The number of patterns produced by the analysis precludes a complete discussion of all the SST associations found. Instead, we select a subset of clusters that show links to tropical Pacific SSTs. This approach is chosen because progress has been made on the effect of North Atlantic SST on NAE circulation while the effect of ENSO is less well established though starting to become clearer (Merkel and Latif 2002; Brönnimann et al. 2004; Toniazzo and Scaife 2006). By using a cluster decomposition, it is possible to identify which circulation types show sensitivity to the phase of ENSO. Additionally, the use of six 2-month seasons offers a better chance to resolve the seasonal cycle of ENSO influence than the traditional 3-month seasons. The regression analysis is limited, however, in that it is not possible to distinguish which phase of ENSO is responsible for the signal. For example, the appearance of an El Niño pattern may mean that the relevant circulation type occurs more frequently in El Niño years, or less frequently in La Niña years, or both.

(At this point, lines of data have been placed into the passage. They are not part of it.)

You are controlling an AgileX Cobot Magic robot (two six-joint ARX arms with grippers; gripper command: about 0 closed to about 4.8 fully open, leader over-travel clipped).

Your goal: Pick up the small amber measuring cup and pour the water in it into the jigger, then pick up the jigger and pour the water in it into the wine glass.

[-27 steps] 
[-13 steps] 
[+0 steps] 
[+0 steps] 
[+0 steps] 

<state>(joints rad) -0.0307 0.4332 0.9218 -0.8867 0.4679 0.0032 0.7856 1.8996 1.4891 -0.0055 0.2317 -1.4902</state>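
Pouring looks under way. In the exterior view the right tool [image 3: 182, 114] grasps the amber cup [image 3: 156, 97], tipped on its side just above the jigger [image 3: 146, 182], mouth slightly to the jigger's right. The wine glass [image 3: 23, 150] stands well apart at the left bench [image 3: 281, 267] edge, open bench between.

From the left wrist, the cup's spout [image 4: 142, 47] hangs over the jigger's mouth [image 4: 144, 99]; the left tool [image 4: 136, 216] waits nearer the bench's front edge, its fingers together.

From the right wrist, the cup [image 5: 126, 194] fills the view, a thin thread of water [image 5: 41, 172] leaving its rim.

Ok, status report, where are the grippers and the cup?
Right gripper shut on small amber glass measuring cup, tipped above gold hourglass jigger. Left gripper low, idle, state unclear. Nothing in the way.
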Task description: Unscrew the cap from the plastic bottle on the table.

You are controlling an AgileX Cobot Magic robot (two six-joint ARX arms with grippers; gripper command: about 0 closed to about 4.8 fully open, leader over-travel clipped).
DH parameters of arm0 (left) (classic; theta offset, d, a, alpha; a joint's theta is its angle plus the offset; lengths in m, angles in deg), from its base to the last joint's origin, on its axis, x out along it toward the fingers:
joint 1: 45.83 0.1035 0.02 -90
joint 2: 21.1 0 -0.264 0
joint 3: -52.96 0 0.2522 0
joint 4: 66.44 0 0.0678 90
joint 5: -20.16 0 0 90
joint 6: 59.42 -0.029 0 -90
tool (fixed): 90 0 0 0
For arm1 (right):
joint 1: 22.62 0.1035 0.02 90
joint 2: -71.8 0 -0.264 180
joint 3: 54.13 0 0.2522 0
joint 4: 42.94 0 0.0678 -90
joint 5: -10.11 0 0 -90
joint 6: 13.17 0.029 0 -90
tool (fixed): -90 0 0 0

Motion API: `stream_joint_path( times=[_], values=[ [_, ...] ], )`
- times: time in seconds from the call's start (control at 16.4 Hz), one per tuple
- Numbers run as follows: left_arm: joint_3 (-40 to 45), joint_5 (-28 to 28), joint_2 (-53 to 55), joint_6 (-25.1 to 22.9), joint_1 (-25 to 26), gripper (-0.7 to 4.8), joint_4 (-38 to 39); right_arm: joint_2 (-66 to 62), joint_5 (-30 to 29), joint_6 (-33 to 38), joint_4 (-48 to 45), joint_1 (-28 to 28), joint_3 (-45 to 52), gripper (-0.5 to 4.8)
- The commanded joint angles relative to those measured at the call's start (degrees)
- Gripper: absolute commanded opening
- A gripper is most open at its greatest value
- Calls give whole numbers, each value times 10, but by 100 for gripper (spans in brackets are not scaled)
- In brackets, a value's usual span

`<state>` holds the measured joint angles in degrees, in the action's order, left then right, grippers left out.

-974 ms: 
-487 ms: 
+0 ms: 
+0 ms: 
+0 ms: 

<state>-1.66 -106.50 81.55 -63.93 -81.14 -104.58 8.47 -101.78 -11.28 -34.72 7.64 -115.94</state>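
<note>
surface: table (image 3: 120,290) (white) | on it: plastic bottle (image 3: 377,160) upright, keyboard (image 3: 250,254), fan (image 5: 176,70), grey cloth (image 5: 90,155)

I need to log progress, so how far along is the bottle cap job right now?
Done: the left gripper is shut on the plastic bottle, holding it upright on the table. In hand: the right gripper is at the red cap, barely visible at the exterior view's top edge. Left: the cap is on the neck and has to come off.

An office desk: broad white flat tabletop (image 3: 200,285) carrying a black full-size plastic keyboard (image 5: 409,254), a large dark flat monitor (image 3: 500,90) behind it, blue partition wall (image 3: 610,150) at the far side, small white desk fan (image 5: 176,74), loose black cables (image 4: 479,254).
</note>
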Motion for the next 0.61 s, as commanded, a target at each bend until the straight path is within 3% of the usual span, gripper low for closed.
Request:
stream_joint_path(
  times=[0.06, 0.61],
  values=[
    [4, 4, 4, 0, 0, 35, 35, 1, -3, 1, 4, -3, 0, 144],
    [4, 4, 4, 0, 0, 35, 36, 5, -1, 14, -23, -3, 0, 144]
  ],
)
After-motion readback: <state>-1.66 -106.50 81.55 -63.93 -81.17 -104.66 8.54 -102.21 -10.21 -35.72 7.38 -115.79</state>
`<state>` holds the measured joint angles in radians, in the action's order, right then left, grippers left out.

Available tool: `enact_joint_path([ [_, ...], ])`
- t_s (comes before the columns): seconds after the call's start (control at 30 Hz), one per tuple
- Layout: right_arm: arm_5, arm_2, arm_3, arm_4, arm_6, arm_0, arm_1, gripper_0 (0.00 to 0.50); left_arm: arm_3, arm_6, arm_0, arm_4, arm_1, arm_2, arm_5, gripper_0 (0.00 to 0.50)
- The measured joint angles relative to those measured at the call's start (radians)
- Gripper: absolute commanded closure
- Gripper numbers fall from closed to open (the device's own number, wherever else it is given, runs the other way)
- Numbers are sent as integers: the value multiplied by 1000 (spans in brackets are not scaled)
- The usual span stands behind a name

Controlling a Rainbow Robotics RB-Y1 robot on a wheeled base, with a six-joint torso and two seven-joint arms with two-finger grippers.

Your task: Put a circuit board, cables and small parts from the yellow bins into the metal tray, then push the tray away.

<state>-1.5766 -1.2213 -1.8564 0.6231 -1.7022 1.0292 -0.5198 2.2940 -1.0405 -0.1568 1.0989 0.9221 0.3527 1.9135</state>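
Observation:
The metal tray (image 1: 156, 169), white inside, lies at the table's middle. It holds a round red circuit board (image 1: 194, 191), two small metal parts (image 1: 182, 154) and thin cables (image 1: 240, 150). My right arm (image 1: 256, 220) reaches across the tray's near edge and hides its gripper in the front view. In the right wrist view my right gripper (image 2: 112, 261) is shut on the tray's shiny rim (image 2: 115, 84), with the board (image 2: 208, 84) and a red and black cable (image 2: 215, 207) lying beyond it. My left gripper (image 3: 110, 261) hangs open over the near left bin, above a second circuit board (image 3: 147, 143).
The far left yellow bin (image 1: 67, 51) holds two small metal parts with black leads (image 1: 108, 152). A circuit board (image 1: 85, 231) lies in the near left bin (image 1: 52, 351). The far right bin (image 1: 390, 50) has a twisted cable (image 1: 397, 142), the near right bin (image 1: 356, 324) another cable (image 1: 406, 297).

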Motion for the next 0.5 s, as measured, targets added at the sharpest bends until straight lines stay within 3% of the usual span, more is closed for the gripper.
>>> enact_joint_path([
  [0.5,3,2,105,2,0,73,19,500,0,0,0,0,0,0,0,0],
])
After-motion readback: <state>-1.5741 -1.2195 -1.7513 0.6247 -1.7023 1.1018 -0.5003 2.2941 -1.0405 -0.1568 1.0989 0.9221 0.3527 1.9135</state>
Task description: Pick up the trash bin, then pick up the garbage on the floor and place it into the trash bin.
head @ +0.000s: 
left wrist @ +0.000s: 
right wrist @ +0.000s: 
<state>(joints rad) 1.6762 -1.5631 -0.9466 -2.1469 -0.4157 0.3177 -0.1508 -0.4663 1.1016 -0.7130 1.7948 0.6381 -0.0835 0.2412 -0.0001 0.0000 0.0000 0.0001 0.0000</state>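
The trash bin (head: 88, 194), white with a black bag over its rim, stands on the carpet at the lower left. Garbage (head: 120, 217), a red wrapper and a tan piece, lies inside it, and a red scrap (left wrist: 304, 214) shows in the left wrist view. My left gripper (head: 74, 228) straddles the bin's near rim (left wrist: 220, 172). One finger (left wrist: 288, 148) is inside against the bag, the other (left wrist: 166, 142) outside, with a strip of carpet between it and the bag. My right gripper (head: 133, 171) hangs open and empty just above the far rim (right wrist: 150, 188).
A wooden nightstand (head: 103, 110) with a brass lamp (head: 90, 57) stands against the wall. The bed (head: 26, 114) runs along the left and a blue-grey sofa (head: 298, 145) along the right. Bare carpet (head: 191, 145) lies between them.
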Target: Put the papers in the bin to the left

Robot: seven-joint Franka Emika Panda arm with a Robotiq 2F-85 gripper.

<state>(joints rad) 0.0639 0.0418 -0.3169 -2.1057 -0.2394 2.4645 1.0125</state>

For the JF season, inspection of SST-frequency regressions for all 10 clusters reveals that the frequencies of occurrence of two clusters, JF4 and JF7, are related to La Niña–like negative SST regressions in the tropical Pacific (Fig. 4). The patterns of both of these circulation types appear zonally elongated and dipolar, with positive anomalies in the southern part and negative anomalies in the northern part, akin to the conventional positive winter NAO. JF4 is most similar in this respect, while the latitude of the northern center in JF7 lies farther to the south.

In general, it is not possible to find a JF cluster centroid pattern that aligns completely with an NAO pattern defined by, for example, principal component analysis. This is because cluster analysis does not necessarily produce clusters that lie directly on the principal axis of variation of the data. If there are sufficient clusters to differentiate the range of circulation types in the data, however, one or two patterns similar to each phase of the NAO would be expected. This is found to be the case; JF4 and JF7 resemble the positive NAO and JF10 resembles the negative NAO. Thus the patterns found to have La Niña–like associations here can both be claimed to have positive NAO characteristics, corresponding to strong westerly weather types over Europe. The correlation of December Niño-3 values (SST average over the region 5°S–5°N, 90°–150°W) with cluster frequency is −0.24 for JF4 and −0.14 for JF7. The significance of these correlations is assessed by correlating Niño-3 against 10 000 randomly reordered versions of the cluster frequency time series. Only the JF4 correlation is significant at the 5% level, reflecting the greater overall significance for JF4 and the tendency for significance in only part of the equatorial East Pacific for JF7.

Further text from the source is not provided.